→ Exercise aim: For each line below that contains the word "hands", return that line.

→ Data to process:
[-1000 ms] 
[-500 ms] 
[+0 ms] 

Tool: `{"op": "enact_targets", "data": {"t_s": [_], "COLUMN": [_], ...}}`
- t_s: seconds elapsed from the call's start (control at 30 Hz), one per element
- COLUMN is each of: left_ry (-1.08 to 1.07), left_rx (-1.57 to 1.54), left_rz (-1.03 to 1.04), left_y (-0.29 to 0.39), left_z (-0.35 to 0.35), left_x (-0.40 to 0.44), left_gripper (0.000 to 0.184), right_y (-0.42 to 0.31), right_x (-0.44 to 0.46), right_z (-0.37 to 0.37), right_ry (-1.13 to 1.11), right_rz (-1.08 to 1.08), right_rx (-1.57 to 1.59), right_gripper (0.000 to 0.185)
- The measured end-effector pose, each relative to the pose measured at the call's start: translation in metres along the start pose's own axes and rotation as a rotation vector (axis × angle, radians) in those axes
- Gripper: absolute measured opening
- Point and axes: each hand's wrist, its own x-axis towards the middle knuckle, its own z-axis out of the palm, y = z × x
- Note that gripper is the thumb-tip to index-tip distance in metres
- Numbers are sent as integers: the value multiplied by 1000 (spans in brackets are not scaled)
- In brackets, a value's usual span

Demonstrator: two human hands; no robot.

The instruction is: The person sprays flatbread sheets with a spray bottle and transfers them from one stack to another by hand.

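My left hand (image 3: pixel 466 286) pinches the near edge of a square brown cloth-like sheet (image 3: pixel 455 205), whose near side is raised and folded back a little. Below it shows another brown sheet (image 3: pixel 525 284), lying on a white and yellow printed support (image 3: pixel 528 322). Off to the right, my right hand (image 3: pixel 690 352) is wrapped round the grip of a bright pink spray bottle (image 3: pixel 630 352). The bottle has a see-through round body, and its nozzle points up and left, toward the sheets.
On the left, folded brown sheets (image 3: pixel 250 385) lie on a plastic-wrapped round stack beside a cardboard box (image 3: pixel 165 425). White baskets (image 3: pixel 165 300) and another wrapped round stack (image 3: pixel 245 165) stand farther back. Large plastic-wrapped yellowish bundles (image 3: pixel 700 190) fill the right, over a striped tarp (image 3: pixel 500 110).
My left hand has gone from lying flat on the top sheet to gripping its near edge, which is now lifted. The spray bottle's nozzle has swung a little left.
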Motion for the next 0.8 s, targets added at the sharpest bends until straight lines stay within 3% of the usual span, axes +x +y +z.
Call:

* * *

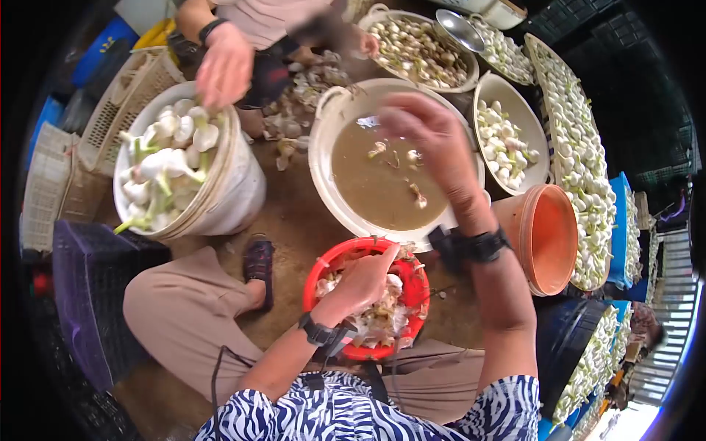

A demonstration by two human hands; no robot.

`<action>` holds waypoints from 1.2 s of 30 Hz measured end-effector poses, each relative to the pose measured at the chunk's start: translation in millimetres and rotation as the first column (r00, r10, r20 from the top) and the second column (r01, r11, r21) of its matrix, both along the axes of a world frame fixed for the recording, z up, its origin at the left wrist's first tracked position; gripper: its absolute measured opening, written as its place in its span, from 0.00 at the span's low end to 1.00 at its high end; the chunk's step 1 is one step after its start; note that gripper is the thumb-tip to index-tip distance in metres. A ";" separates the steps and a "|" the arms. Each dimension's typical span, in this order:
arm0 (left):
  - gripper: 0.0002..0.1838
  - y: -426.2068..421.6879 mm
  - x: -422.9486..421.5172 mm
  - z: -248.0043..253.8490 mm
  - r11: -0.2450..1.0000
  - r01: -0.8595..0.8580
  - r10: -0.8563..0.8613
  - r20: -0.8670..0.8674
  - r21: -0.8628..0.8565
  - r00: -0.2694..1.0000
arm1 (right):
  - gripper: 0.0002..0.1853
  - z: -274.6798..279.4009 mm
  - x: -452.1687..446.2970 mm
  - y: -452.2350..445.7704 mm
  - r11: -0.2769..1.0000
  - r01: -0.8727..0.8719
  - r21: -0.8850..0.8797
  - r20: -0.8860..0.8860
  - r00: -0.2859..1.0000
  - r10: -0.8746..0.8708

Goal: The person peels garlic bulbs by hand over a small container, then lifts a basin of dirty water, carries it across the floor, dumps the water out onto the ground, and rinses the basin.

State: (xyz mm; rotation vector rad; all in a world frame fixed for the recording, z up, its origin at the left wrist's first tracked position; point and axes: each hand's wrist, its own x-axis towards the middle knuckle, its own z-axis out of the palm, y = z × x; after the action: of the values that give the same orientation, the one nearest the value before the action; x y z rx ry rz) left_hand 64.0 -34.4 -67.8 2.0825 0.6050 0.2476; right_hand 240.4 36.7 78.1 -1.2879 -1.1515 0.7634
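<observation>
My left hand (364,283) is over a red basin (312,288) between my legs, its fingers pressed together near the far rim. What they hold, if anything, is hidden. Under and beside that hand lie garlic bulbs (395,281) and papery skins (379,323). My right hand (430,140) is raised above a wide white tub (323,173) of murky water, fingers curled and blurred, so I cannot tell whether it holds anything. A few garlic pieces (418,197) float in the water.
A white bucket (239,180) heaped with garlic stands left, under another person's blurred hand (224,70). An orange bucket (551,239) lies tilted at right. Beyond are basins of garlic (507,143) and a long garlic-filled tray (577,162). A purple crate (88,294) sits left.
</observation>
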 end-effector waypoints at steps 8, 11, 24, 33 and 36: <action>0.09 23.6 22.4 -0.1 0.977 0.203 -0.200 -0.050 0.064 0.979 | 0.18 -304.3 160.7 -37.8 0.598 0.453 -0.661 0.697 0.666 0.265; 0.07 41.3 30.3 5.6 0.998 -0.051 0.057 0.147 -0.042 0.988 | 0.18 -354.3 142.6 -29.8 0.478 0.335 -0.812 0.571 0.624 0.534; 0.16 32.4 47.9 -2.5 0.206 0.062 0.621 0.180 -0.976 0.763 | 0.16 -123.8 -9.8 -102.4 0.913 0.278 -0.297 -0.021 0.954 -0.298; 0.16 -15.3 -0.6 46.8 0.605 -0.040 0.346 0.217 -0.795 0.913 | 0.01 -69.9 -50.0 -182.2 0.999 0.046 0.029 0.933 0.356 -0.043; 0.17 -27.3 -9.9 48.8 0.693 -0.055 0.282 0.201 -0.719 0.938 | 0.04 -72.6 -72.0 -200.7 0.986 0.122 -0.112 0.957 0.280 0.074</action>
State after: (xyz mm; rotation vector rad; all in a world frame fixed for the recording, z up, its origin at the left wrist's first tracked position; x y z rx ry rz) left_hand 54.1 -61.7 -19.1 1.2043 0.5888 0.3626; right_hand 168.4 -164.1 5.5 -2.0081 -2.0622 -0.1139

→ Answer below:
Demonstrator: two human hands; no robot.
A demonstration by two human hands; no robot.

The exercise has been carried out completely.